The board in September voted to buy 278 regular-floor buses, but on Thursday reduced the order to 223, saying it wanted to spend the money that would be saved to add the low-floor buses to the fleet faster. Critics of the agency worried that the action would delay replacement of older buses subject to repeated breakdowns.
Advocates for the disabled also were upset. They urged the board to hold up the purchase of any more buses with problematic wheelchair lifts and instead restart the bidding process to buy only low-floor buses.
“It is imperative for the disabled community that we can get on the buses, and we are not left on the sidewalk,” said Nadia D. Powers, chairwoman of the Los Angeles County Commission on Disabilities. The first low-floor buses are scheduled to begin arriving in 2000.
But County Supervisor and MTA board member Yvonne Brathwaite Burke said: “If we cancel this procurement, I believe we’re going to have another year and not one new bus.”
MTA officials gave assurances that lifts in the new buses would be more reliable.
Mayor Richard Riordan, chairman of the MTA board, said in a statement that Thursday’s action was “another example of how MTA is living up to both the letter and the spirit” of the consent decree.

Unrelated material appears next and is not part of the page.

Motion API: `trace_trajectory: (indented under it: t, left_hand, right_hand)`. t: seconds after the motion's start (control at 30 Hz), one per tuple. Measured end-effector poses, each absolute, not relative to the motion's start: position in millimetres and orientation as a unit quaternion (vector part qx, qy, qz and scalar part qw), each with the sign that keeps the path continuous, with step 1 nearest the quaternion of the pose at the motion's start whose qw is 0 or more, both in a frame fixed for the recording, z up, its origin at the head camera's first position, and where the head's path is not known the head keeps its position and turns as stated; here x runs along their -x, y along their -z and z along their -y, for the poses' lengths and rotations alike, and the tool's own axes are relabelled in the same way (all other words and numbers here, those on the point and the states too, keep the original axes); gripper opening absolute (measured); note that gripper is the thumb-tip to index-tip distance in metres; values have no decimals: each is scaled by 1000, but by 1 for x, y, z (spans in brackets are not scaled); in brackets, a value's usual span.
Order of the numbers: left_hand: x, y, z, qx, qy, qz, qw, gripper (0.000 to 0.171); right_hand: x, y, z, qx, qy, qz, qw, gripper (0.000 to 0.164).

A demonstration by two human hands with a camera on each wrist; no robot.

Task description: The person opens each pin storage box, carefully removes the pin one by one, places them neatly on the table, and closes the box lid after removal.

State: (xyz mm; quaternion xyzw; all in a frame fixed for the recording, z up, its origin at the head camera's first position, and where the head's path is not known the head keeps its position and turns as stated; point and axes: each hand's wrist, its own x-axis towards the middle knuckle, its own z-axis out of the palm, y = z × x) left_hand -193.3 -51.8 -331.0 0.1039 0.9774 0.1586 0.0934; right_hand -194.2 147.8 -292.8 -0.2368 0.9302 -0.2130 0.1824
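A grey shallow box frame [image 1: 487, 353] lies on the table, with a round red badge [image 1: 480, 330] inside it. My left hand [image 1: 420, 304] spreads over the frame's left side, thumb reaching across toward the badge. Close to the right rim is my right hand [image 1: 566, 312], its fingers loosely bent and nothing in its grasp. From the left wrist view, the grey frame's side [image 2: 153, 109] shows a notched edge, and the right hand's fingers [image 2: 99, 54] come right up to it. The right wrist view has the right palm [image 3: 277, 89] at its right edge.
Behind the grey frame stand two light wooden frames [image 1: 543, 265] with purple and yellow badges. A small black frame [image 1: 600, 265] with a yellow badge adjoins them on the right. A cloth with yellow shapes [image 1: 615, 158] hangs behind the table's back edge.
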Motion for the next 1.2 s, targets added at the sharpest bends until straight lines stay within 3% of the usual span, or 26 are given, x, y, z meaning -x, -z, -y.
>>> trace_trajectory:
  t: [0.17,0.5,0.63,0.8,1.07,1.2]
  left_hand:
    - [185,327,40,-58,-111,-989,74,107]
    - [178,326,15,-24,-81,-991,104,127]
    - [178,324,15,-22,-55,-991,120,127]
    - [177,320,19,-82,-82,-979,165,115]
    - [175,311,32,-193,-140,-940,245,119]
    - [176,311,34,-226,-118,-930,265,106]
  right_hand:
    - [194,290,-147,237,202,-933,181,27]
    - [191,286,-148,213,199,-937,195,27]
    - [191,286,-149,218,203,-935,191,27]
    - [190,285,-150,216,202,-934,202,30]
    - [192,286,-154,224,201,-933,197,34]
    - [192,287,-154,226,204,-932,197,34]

All of the new buses will be powered by low-polluting compressed natural gas. The buses will be equipped with automated voice systems to announce stops, and bike racks.
The new or expanded service to jobs, schools and health centers will begin by early February and includes new shuttles in El Sereno and from Studio City to West Hollywood, and bus service from San Pedro to West Hollywood.
But Bus Riders Union leader Mann called the pilot program inadequate.
In other actions, the MTA board approved a new contract with the 1,750-member mechanics’ Amalgamated Transit Union, ensuring labor peace for three years.
The board also named the emergency freeway phone network the “Los Angeles County Kenneth Hahn call box system,” after the late county supervisor who conceived the idea in the early 1960s.